Alex Howland, co-founder of virtual environment
platform Virbela, thinks that virtual networking events and conferences will
become commonplace, enabling professionals to connect, learn, and build
relationships in a virtual environment. Writing for Fast Company, he
also thinks that advanced haptic feedback of the type enabled by Vision Pro,
will allow users to feel and interact with virtual objects for a more immersive
and realistic experience.”
However, Apple, — like Meta and
Google before it — may have a task on its hands convincing companies to adopt
the product at scale.
Howland believes Web-based VR is
likely to play an increasingly important role as companies look to these new
technologies but there are issues.
“Despite headset advancements — the issues of scale (cost and accessibility), plus the physical implications of being in a headset all day — the web will continue to dominate immersive experiences in the enterprise,” he says.
TechCrunch’s
Miller agrees: “For now, Apple’s entry is cool to experiment with, but it’s not
clear whether people want to wear a device on their face for hours at a time,
no matter how good the interface design may be,” he says.
Some commentators, like venture capitalist Sanjit Singh Dang, writing for Forbes, herald the device as “a gateway to a future where digital and physical realities are seamlessly integrated” whereas others are less sure about how well those boundaries are united.”
Ian Bogost, writing about his experience in The Atlantic,
says, “I did feel like I’d been turned into a robot person of some kind. Is
that what the creators of these goggles hoped for, or was it just what I
expected?

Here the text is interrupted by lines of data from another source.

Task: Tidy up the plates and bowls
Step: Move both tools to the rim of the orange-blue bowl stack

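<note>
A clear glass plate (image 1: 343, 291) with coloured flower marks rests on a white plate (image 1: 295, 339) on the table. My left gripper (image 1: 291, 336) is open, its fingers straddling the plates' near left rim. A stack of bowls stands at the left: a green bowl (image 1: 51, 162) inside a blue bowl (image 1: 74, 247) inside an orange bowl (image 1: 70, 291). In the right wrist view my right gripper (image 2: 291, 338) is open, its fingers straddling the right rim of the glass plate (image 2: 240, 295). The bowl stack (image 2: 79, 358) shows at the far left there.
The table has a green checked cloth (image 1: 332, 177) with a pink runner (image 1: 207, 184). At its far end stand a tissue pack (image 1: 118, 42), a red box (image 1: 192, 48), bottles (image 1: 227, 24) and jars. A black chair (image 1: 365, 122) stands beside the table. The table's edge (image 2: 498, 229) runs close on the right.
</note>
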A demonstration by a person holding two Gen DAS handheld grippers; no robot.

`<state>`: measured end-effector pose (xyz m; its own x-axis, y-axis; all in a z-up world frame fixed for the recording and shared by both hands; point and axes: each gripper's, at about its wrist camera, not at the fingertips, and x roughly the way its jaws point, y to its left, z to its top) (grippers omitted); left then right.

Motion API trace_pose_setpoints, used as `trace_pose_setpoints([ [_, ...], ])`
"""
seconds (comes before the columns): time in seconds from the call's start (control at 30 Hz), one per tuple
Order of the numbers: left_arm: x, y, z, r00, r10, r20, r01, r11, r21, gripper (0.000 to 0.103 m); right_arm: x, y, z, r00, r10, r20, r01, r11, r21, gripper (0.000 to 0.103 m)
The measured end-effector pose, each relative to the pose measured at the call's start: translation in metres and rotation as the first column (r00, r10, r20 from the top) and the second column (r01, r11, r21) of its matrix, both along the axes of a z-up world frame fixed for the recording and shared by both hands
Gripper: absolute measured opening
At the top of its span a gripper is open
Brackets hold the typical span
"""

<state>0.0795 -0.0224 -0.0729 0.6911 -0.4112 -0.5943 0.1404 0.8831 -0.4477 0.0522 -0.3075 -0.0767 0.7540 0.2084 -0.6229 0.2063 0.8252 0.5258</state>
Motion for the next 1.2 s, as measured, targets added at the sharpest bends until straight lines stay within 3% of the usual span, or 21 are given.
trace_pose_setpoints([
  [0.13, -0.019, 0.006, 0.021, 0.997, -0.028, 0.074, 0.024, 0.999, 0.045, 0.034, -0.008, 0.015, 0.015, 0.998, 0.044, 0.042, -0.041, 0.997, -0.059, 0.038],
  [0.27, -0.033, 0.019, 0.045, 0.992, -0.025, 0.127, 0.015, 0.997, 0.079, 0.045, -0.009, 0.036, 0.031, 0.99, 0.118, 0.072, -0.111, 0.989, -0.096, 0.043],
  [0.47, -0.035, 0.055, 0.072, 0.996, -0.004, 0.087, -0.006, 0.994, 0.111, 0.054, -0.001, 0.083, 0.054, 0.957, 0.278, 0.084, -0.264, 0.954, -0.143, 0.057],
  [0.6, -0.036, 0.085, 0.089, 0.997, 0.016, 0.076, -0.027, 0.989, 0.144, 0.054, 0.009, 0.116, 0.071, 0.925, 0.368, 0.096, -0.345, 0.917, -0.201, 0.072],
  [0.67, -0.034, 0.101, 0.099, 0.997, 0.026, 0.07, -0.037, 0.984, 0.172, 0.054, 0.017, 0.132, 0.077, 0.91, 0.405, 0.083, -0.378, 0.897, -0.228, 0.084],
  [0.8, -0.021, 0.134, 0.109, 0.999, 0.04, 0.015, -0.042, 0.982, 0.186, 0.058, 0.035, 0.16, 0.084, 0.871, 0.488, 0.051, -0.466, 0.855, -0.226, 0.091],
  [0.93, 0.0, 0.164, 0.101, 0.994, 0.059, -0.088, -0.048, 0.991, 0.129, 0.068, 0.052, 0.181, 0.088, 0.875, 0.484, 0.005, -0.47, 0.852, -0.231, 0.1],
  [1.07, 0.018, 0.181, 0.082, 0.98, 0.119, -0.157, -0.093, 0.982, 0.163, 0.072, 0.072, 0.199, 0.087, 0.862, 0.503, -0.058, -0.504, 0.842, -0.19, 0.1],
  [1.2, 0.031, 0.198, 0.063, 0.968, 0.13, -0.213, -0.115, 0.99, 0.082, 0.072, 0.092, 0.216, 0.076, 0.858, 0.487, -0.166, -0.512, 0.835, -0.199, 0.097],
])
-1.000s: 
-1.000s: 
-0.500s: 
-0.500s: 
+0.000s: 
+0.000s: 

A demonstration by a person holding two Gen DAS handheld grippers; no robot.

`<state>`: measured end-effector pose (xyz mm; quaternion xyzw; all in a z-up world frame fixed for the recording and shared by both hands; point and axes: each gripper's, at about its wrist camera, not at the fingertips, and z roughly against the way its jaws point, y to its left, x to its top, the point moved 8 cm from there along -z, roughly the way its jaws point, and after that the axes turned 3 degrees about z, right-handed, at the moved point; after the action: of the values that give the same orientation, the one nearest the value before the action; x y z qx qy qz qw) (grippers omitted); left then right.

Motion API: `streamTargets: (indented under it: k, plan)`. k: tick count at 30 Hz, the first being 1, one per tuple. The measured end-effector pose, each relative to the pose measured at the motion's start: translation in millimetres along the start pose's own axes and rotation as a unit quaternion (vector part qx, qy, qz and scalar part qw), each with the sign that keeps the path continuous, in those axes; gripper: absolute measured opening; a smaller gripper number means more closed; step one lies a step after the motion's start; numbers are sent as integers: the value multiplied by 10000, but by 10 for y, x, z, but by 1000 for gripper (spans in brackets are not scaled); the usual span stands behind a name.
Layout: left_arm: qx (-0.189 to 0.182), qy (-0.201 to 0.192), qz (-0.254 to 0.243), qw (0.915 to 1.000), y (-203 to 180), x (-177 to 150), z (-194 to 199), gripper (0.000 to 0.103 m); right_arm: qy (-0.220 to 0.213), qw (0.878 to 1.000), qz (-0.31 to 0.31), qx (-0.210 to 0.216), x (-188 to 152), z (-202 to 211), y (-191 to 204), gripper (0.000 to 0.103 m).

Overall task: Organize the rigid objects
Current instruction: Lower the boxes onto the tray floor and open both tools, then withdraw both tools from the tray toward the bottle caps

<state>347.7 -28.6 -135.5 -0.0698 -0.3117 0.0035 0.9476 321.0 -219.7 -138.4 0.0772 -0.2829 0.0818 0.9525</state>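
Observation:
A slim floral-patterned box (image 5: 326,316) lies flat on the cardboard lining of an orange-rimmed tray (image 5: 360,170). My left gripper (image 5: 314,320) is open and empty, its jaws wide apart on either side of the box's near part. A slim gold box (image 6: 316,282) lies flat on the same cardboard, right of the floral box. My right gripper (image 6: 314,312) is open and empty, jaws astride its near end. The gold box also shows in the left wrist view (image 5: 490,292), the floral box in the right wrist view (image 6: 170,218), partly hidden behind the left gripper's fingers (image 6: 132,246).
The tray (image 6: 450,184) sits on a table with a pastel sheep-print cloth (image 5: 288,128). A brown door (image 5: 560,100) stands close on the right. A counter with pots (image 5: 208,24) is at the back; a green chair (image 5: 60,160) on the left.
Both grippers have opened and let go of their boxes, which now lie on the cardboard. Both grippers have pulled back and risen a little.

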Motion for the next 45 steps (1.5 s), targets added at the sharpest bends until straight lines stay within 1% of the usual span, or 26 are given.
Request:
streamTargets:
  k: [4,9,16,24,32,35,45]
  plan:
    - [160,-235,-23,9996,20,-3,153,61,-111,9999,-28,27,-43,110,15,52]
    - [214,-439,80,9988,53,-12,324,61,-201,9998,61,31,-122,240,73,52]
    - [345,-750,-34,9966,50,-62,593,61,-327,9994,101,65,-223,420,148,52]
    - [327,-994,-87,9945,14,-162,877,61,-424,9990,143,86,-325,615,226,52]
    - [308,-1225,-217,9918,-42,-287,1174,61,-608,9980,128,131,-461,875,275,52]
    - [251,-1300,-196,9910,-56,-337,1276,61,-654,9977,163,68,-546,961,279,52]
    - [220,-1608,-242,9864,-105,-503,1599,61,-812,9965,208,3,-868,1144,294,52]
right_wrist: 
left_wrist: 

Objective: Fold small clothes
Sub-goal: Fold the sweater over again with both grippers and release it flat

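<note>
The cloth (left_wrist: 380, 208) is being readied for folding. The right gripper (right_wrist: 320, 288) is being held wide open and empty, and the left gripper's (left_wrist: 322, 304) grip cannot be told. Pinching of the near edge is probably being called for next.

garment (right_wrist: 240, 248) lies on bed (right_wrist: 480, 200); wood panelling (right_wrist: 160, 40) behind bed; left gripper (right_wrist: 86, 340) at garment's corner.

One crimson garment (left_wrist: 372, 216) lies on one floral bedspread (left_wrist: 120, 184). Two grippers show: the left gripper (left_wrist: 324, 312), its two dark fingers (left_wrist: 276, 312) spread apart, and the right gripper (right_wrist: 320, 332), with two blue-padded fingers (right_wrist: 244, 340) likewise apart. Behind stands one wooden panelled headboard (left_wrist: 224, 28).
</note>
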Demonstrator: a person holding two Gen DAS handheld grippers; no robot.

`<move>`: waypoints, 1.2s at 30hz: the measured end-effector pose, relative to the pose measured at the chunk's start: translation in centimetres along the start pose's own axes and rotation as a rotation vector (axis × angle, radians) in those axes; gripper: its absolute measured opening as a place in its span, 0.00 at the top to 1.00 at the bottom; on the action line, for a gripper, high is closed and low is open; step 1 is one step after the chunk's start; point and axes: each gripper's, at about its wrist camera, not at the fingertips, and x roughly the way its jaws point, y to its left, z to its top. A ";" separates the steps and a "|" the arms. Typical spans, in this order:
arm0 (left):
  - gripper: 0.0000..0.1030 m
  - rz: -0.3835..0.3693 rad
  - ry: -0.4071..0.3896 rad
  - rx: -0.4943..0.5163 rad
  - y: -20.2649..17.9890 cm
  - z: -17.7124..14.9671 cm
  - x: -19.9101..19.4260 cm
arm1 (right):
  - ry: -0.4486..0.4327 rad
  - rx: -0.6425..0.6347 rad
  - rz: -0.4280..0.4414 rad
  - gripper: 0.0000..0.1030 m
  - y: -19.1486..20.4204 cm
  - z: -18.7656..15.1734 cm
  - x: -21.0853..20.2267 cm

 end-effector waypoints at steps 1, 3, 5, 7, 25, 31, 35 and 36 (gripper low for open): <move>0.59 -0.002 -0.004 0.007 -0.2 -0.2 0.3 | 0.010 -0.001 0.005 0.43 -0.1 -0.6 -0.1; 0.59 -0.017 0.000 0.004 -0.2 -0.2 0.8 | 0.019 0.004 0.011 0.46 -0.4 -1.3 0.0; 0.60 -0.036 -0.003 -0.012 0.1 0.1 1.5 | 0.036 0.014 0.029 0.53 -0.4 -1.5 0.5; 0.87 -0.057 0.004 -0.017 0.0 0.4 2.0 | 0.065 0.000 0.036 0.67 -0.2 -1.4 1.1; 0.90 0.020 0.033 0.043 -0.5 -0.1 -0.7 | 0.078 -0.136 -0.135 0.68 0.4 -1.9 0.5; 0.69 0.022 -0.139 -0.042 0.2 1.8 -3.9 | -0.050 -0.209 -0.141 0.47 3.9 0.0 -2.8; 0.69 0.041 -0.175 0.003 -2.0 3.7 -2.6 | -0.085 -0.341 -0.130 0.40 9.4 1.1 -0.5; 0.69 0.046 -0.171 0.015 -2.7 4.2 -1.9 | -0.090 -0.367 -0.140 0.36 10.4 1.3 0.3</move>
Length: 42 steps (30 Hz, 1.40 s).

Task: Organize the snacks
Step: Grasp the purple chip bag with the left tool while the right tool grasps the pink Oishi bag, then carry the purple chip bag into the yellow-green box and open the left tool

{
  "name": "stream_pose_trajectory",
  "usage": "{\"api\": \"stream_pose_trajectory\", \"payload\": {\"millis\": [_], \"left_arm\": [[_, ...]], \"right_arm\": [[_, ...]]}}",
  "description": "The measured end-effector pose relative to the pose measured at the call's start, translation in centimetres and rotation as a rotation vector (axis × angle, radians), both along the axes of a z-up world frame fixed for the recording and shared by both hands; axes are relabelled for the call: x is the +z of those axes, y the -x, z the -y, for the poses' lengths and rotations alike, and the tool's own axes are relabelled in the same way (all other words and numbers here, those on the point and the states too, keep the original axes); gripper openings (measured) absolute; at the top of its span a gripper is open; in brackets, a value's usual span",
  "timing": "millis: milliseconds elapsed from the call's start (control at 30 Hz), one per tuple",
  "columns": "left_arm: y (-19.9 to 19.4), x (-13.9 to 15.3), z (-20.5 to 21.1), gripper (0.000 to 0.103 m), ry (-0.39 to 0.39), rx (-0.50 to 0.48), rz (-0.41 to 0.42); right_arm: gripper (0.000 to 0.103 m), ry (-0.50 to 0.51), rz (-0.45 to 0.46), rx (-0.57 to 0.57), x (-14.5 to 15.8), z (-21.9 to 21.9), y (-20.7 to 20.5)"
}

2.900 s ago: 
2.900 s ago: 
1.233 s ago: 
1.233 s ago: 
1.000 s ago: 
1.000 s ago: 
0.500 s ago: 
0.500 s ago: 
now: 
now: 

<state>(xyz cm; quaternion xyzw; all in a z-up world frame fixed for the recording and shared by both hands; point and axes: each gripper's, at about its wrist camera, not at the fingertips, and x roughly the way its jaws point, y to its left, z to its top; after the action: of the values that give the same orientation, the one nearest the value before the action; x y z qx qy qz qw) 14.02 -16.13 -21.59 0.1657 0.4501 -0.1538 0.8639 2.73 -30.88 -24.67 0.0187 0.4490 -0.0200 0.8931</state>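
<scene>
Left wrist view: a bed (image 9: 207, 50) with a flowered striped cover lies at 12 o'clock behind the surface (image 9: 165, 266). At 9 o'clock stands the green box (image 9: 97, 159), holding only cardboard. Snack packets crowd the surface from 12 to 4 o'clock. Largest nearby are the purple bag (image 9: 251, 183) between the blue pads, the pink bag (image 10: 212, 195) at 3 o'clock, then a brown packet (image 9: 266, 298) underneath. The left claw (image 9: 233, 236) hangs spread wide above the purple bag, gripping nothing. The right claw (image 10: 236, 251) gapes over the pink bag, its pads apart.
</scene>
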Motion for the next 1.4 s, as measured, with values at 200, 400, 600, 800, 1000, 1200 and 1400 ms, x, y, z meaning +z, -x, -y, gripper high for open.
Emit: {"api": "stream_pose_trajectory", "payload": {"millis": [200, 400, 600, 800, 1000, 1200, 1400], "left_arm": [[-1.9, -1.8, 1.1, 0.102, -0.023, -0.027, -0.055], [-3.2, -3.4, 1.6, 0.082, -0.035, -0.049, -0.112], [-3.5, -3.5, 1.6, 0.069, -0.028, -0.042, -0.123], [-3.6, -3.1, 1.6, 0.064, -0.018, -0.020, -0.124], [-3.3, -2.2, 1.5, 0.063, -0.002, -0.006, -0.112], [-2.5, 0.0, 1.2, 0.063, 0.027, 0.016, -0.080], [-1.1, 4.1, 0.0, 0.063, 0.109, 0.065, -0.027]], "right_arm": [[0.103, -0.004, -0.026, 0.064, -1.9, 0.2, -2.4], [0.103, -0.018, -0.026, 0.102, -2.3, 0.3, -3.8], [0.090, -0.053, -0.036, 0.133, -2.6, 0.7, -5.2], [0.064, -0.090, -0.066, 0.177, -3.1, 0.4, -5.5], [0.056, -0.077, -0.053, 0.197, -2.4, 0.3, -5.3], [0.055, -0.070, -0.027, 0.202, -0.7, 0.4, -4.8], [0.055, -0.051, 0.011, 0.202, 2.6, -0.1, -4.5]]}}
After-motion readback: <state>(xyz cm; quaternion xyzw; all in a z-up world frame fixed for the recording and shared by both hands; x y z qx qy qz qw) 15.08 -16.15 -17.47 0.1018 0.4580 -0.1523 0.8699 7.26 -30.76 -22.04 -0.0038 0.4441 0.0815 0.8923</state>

If the Apple Vision Pro wants to reconcile life outside the computer
and life within it, the challenge might be insurmountable.”
Apple is aware that users might need a little
education into the brave new world of Xtended Reality. The company is flying XR
experts to US retail stores to prepare employees with
a 25-minute demo and onboarding sessions to help guide potential customers
towards the product.
Tom Carter, CEO and co-founder of Ultraleap, told Rory Greener at XR Today, “Users want to feel less strain when using XR devices and what sets the Apple Vision Pro apart from other products on the market is an emphasis on a hands-first user interface with your arms in a relaxed position: a pinch of the fingers controls how you view and interact with the content.”
Bogost was more comfortable using the
device as a straightforward entertainment device — watching movies, for
example, which blocked out real world intrusion and therefore prevented nausea.
Appropriately, he chose to watch Avatar:
The Way of Water. “It’s like watching the biggest, brightest television
you’ve ever seen, at the proper distance, in a dark room,” was his verdict,
“spectacular, so long as you can tolerate the headset’s weight on your face for
hours.”
He concedes that Apple may well have
delivered a new paradigm for general computing and entertainment but notes, as
others have, that future versions will only improve.
“The original Macintosh was only
marginally useful, and the first iPhone didn’t do that much,” Bogost says.
“With Vision Pro, the company is trying to reconcile, once and for all, the
digital and physical worlds. Apple has probably done enough, even in this early
iteration, to convince many users that such a bridge can and will be built.”